I need all of the entries printed exactly.

[DATA RECORDS]

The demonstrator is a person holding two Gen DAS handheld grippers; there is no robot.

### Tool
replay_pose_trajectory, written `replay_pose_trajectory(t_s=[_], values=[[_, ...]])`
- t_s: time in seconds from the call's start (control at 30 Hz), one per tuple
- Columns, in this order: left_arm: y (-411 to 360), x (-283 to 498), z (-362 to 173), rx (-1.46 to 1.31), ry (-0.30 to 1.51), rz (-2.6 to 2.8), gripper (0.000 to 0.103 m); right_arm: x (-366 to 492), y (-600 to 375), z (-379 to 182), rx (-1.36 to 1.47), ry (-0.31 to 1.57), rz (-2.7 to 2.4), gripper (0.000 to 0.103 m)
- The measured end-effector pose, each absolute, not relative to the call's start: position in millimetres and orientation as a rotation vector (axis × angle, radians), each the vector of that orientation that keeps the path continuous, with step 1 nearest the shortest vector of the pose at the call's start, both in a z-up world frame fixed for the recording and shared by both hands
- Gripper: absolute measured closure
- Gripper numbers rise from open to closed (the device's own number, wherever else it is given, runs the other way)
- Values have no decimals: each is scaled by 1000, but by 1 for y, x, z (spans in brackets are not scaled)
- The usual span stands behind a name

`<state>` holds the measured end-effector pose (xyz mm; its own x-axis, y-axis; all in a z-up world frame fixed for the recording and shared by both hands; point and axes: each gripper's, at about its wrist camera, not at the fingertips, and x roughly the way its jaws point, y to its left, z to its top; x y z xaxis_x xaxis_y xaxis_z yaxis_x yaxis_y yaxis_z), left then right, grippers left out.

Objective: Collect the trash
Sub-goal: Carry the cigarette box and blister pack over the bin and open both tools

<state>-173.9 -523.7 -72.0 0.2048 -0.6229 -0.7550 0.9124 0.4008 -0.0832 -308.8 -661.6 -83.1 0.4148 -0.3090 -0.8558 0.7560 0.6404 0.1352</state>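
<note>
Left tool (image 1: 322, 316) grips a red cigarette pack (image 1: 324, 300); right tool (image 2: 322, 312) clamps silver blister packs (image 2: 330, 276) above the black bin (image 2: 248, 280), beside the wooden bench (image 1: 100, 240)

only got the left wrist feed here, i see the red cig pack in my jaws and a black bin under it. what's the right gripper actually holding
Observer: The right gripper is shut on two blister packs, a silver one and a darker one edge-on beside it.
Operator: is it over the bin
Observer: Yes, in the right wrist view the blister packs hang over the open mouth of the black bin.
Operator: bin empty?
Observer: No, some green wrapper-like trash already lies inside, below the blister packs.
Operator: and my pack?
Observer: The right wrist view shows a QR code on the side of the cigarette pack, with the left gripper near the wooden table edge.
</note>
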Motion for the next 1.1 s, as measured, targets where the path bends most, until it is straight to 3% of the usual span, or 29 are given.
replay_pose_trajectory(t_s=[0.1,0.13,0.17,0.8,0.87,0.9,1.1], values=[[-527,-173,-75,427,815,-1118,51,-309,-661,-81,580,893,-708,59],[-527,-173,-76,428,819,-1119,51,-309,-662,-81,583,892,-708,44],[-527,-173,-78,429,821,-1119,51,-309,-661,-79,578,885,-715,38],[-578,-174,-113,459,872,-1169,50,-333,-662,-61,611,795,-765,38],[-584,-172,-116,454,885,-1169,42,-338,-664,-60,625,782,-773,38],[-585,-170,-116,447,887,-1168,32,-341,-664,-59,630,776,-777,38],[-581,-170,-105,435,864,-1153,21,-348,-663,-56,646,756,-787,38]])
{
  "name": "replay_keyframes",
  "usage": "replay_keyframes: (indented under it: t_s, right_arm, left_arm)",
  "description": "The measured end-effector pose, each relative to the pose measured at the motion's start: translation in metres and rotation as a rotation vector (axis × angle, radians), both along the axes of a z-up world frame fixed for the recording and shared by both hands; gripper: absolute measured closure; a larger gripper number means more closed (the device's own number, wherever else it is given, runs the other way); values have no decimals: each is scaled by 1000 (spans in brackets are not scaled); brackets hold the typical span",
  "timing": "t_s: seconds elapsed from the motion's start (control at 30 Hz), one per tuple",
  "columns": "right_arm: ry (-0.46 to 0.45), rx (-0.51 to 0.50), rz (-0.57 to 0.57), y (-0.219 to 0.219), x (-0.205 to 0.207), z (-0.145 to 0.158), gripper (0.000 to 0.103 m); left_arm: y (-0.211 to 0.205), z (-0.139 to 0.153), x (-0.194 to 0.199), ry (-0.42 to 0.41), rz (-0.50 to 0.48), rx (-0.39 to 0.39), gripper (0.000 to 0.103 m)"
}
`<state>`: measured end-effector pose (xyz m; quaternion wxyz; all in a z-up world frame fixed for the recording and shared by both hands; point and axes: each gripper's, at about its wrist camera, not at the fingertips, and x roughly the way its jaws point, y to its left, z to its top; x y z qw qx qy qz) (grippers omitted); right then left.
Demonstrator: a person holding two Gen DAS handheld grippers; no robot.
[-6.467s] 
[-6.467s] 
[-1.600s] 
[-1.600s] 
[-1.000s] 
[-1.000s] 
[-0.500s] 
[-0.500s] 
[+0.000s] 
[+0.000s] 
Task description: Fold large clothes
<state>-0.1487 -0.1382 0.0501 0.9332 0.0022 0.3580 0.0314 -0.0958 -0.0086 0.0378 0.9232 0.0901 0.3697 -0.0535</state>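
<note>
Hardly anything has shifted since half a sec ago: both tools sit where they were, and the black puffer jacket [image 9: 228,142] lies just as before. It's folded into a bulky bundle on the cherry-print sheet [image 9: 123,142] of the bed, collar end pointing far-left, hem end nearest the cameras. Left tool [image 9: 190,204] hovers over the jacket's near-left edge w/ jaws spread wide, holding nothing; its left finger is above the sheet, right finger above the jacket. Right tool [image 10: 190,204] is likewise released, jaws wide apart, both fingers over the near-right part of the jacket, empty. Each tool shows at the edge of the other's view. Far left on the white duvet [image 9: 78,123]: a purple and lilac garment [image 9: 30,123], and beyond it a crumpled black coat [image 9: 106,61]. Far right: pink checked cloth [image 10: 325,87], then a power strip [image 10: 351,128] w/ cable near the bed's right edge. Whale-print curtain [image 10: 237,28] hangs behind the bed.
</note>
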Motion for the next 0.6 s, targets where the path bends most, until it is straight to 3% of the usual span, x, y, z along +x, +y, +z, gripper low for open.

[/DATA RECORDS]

### ANSWER TO THIS PROBLEM:
The demonstrator is a person holding two Gen DAS handheld grippers; there is no robot.

### Tool
replay_pose_trajectory, written `replay_pose_trajectory(t_s=[_], values=[[_, ...]])`
- t_s: time in seconds from the call's start (control at 30 Hz), one per tuple
- Columns, in this order: left_arm: y (-411 to 360), x (-283 to 498), z (-362 to 173), rx (-1.46 to 1.31), ry (-0.30 to 1.51), rz (-2.6 to 2.8), gripper (0.000 to 0.103 m); right_arm: x (-366 to 492), y (-600 to 375), z (-379 to 182), rx (-1.36 to 1.47), ry (-0.31 to 1.57), rz (-2.7 to 2.4), gripper (0.000 to 0.103 m)
- The measured end-effector pose, each absolute, not relative to the call's start: position in millimetres and orientation as a rotation vector (axis × angle, radians), each the vector of that orientation that keeps the path continuous, with step 1 nearest the shortest vector of the pose at the call's start, both in a z-up world frame fixed for the recording and shared by both hands
- Gripper: absolute measured closure
- Gripper numbers rise from open to closed (the device's own number, wherever else it is given, runs the other way)
- Values have no decimals: each is scaled by 1000, but by 1 for y, x, z (spans in brackets are not scaled)
- The usual span stands behind a name

`<state>` holds the measured end-effector pose (xyz mm; its own x-axis, y-axis; all in a z-up world frame fixed for the recording and shared by both hands; point and axes: each gripper's, at about its wrist camera, not at the fingertips, and x roughly the way its jaws point, y to its left, z to its top; x y z xaxis_x xaxis_y xaxis_z yaxis_x yaxis_y yaxis_z), left then right, grippers left out.

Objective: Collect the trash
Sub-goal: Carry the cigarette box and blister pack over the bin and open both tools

<state>-173.9 -523.7 -72.0 0.2048 -0.6229 -0.7550 0.9124 0.4008 -0.0832 -308.8 -661.6 -83.1 0.4148 -0.3090 -0.8558 0.7560 0.6404 0.1352</state>
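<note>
Left tool (image 1: 322, 316) grips a red cigarette pack (image 1: 324, 300); right tool (image 2: 322, 312) clamps silver blister packs (image 2: 330, 276) above the black bin (image 2: 248, 280), beside the wooden bench (image 1: 100, 240)

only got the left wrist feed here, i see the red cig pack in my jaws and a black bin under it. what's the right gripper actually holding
Observer: The right gripper is shut on two blister packs, a silver one and a darker one edge-on beside it.
Operator: is it over the bin
Observer: Yes, in the right wrist view the blister packs hang over the open mouth of the black bin.
Operator: bin empty?
Observer: No, some green wrapper-like trash already lies inside, below the blister packs.
Operator: and my pack?
Observer: The right wrist view shows a QR code on the side of the cigarette pack, with the left gripper near the wooden table edge.
</note>
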Motion for the next 1.1 s, as measured, targets where the path bends most, until it is straight to 3% of the usual span, or 29 are given.
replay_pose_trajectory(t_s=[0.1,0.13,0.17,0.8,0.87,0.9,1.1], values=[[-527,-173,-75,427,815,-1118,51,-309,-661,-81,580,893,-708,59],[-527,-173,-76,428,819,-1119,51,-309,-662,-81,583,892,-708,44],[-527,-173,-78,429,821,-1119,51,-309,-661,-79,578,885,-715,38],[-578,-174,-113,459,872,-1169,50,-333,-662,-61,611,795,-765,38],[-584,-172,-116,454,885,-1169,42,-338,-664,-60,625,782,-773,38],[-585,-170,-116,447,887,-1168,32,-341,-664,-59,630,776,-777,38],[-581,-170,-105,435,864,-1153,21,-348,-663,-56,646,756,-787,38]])
{
  "name": "replay_keyframes",
  "usage": "replay_keyframes: (indented under it: t_s, right_arm, left_arm)",
  "description": "The measured end-effector pose, each relative to the pose measured at the motion's start: translation in metres and rotation as a rotation vector (axis × angle, radians), both along the axes of a z-up world frame fixed for the recording and shared by both hands; gripper: absolute measured closure; a larger gripper number means more closed (the device's own number, wherever else it is given, runs the other way); values have no decimals: each is scaled by 1000 (spans in brackets are not scaled); brackets hold the typical span",
  "timing": "t_s: seconds elapsed from the motion's start (control at 30 Hz), one per tuple",
  "columns": "right_arm: ry (-0.46 to 0.45), rx (-0.51 to 0.50), rz (-0.57 to 0.57), y (-0.219 to 0.219), x (-0.205 to 0.207), z (-0.145 to 0.158), gripper (0.000 to 0.103 m); left_arm: y (-0.211 to 0.205), z (-0.139 to 0.153), x (-0.194 to 0.199), ry (-0.42 to 0.41), rz (-0.50 to 0.48), rx (-0.39 to 0.39), gripper (0.000 to 0.103 m)"
}
`<state>`: measured end-effector pose (xyz m; quaternion wxyz; all in a z-up world frame fixed for the recording and shared by both hands; point and axes: each gripper's, at about its wrist camera, not at the fingertips, and x roughly the way its jaws point, y to its left, z to its top; x y z qw qx qy qz) (grippers omitted); right then left.
Demonstrator: a person holding two Gen DAS handheld grippers; no robot.
[-6.467s] 
[-6.467s] 
[-1.600s] 
[-1.600s] 
[-1.000s] 
[-1.000s] 
[-0.500s] 
[-0.500s] 
[+0.000s] 
[+0.000s] 
Task description: Fold large clothes
<state>-0.1487 -0.1382 0.0501 0.9332 0.0022 0.3580 0.0314 -0.0958 -0.0086 0.0378 0.9232 0.0901 0.3697 -0.0535</state>
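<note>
Hardly anything has shifted since half a sec ago: both tools sit where they were, and the black puffer jacket [image 9: 228,142] lies just as before. It's folded into a bulky bundle on the cherry-print sheet [image 9: 123,142] of the bed, collar end pointing far-left, hem end nearest the cameras. Left tool [image 9: 190,204] hovers over the jacket's near-left edge w/ jaws spread wide, holding nothing; its left finger is above the sheet, right finger above the jacket. Right tool [image 10: 190,204] is likewise released, jaws wide apart, both fingers over the near-right part of the jacket, empty. Each tool shows at the edge of the other's view. Far left on the white duvet [image 9: 78,123]: a purple and lilac garment [image 9: 30,123], and beyond it a crumpled black coat [image 9: 106,61]. Far right: pink checked cloth [image 10: 325,87], then a power strip [image 10: 351,128] w/ cable near the bed's right edge. Whale-print curtain [image 10: 237,28] hangs behind the bed.
</note>
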Motion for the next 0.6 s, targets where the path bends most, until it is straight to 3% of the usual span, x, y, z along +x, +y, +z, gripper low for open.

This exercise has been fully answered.